As ever, let's first load the data:

In [None]:
import pandas as pd
import numpy as np
import sklearn.datasets as ds
import matplotlib.pyplot as plt

# Regression data
dataset_reg = ds.fetch_california_housing(as_frame=True)
# description
print(dataset_reg.DESCR)
X_reg = dataset_reg['data']
y_reg = dataset_reg['target']
print(X_reg.head())
print(y_reg.head())

In [None]:
# Classification data
dataset_class = ds.load_breast_cancer()
X_class = pd.DataFrame(data = dataset_class['data'], columns = dataset_class['feature_names'])
y_class = pd.DataFrame(data = dataset_class['target'], columns = ['target'])
print(dataset_class.DESCR)
print(X_class.head())
print(y_class.head())

## Linear regression

In [None]:
from sklearn.linear_model import LinearRegression
   
# We single out 1 independent variable 
x_val = X_reg[['MedInc']]

# Creation of the LinearRegression object
lin_r = LinearRegression()

# Fitting the data
lin_r.fit(x_val, y_reg)

# Obtaining predictions
prediction = lin_r.predict(x_val)

# Plotting the predicted and actual values
plt.scatter(x_val, y_reg, color = 'blue')
plt.scatter(x_val, prediction, color = 'red')
plt.show()

Notice how we obtain a straight line for the prediction. This one minimises the distances with all observations.
We can obtain the parameter estimates for $\beta_0$ and $\beta_1$ as follows:

In [None]:
# beta_1 / the slope
print(lin_r.coef_)

# beta_0 / the intercept
print(lin_r.intercept_)

## Logistic regression

In [None]:
from sklearn.linear_model import LogisticRegression

# Again, we select a particular independent variable for our analysis
x_val = X_class[['mean perimeter']]

# Creating the LogisticRegression object
log_r = LogisticRegression(solver='liblinear')

# Fitting the data
log_r.fit(x_val, y_class.values.reshape(-1,))

# And... prediction
prediction = log_r.predict(x_val)

In this case, plotting would not work out well since we only have two possible outcomes. We can calculate the number of correct predictions:

In [None]:
correct = 0
for pred, actual in zip(prediction, y_class.values):
    if pred == actual:
        correct +=1
    
print("#Correct: ", correct, " out of ", len(prediction))

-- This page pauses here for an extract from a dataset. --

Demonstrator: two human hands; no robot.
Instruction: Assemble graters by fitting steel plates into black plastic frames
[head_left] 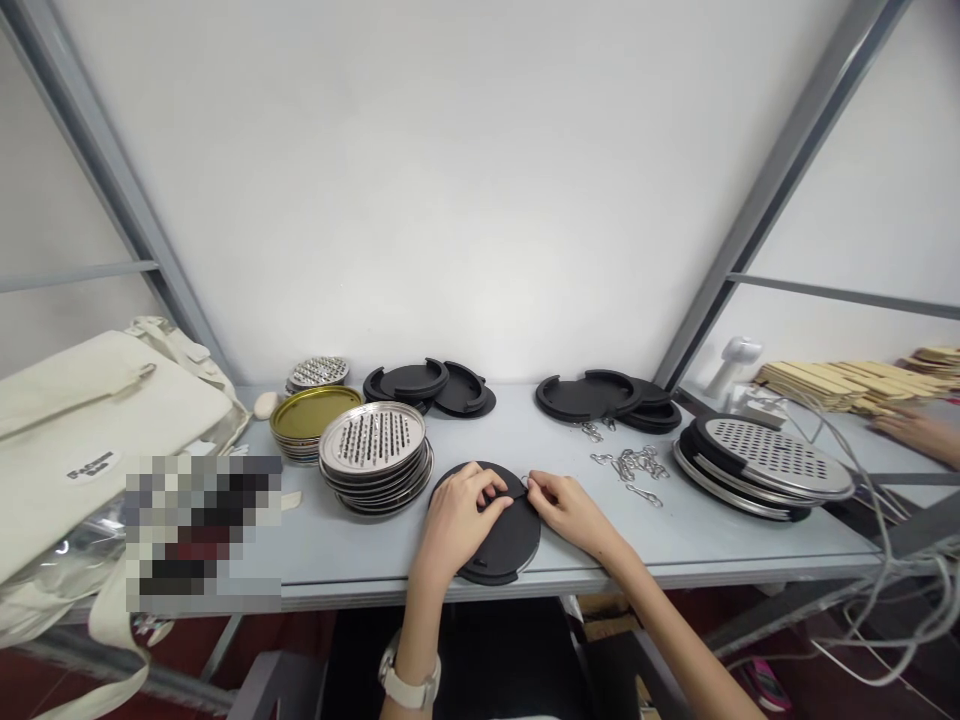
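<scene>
A black round plastic base (511,545) lies near the table's front edge. My left hand (461,515) rests on it with fingers curled and the thumb near its right edge, gripping it. At that edge my right hand (564,508) pinches what looks like a small wire hook (524,481), mostly hidden by the fingertips. Loose metal hooks (636,463) lie in a pile to the right. To the left stands a stack of round metal grater plates (376,438). Grater plates set in black bases (780,455) are stacked farther right.
Behind the hands sit black bases (409,381) and more black bases (589,395). A gold-coloured round plate (315,413) tops another stack. A cream bag (112,420) covers the left end. At right are cables (885,520), wooden pieces (832,382) and another person's hand (919,432).
</scene>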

There are many evaluation criteria we can use to evaluate both a regression and classification, so this was an initial visual and simple attempt at verifying our results.

Notice how similar the creation, fitting, and prediction of both models is. In general, the art is not in coding the models, but selecting the right one for the right occasion, and comparison.